*Exercise details*
Look through the records and report how many lines include the word "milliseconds", with no other words.

Records contained in a dataset
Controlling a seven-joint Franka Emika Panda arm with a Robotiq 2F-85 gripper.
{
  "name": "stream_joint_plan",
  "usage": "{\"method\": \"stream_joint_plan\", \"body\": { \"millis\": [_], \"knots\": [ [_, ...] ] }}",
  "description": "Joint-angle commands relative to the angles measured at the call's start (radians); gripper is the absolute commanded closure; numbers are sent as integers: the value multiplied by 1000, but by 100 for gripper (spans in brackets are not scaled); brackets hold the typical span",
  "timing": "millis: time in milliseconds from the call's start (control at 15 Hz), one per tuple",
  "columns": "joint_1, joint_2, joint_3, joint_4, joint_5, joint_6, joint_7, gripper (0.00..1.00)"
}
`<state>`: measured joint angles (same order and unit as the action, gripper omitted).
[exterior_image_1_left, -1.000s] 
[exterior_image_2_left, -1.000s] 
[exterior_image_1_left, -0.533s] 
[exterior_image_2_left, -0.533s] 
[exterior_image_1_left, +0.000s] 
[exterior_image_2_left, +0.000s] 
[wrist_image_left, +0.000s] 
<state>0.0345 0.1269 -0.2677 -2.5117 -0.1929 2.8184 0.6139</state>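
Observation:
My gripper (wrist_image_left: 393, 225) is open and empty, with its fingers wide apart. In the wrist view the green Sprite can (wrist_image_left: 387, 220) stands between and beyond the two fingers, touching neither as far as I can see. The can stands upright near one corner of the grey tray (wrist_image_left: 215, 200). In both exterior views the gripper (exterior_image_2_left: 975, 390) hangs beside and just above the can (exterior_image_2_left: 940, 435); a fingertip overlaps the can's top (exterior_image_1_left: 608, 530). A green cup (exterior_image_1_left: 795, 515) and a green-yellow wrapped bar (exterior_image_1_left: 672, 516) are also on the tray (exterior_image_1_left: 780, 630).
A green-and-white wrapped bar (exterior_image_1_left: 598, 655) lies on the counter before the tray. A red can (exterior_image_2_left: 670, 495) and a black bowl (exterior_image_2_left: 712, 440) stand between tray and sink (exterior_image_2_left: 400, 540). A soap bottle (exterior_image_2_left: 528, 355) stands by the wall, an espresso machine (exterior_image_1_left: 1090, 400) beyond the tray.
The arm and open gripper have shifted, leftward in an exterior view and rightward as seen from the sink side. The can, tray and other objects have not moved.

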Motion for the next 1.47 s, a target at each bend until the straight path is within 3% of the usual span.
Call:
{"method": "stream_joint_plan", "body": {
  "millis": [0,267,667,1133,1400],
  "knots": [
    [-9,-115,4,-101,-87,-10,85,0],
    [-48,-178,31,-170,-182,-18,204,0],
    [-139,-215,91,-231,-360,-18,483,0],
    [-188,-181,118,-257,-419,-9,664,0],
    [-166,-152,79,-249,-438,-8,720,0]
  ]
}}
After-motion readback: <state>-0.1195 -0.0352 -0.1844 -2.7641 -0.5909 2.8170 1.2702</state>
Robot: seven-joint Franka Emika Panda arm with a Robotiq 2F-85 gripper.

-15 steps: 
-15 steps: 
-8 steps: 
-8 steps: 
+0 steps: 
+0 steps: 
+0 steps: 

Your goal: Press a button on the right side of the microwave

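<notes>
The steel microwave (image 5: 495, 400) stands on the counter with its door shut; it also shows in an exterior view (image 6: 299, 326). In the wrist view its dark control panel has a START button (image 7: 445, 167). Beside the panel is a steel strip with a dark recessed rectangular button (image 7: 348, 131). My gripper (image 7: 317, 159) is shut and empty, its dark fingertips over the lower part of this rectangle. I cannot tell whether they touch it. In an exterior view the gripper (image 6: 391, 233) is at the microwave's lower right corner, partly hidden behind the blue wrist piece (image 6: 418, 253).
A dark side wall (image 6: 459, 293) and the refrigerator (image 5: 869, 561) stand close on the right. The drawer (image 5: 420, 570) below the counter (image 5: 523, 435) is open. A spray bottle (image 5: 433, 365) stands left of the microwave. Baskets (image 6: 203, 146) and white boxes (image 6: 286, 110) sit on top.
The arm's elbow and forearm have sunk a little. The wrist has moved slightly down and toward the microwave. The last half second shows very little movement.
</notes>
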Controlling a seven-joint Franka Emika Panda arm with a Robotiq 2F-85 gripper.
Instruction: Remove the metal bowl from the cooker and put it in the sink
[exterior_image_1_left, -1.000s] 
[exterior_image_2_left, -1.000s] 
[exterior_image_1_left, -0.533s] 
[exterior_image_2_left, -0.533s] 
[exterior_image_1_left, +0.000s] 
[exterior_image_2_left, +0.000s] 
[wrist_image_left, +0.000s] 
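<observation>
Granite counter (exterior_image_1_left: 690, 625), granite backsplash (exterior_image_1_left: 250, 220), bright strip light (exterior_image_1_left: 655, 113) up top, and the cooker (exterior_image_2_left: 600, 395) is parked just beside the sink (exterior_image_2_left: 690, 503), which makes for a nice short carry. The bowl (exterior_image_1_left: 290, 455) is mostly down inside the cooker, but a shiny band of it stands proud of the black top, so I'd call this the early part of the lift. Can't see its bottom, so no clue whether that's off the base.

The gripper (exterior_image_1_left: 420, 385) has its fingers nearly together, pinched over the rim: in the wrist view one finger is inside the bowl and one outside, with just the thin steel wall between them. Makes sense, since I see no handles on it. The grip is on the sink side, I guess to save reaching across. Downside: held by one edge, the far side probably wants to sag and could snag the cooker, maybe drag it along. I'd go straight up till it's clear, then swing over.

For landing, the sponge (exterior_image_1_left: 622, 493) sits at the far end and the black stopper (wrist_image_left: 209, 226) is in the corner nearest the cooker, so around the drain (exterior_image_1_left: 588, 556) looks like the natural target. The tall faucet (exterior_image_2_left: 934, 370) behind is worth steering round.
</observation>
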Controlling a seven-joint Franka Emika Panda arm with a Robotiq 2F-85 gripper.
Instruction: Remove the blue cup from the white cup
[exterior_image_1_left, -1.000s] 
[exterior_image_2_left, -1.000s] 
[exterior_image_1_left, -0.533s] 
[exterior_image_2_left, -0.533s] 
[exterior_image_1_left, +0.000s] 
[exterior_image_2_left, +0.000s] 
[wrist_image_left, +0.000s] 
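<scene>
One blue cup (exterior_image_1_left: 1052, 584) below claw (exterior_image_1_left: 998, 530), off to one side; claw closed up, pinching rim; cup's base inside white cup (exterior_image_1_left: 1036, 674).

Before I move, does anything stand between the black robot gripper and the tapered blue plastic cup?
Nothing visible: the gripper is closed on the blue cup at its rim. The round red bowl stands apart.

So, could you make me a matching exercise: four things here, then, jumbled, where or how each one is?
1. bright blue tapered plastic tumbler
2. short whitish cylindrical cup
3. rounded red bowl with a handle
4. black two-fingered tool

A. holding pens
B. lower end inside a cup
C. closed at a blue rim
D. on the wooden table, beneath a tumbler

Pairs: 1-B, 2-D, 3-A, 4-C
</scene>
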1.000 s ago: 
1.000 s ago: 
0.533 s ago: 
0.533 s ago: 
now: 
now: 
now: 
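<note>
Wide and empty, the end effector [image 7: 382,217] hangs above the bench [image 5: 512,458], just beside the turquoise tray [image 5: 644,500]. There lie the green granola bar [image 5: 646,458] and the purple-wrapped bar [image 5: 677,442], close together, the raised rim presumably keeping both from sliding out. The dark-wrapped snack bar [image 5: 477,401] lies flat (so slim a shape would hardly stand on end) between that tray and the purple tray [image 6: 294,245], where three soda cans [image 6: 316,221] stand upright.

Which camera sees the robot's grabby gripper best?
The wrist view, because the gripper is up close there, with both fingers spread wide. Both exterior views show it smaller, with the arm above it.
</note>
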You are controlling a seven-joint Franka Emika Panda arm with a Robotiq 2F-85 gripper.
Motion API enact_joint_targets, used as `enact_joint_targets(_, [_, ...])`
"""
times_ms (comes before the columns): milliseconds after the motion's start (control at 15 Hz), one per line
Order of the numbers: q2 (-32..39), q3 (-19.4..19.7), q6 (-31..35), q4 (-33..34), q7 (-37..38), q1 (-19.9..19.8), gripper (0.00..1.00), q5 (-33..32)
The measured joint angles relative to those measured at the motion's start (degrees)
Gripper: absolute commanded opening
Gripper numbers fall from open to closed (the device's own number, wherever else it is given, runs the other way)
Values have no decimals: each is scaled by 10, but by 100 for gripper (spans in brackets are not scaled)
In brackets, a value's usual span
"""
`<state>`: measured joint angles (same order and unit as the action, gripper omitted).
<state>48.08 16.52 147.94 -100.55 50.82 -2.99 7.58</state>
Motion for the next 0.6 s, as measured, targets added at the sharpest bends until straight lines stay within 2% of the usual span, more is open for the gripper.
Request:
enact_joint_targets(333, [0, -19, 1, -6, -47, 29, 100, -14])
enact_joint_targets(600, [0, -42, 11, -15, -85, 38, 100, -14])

*Solution to the problem*
2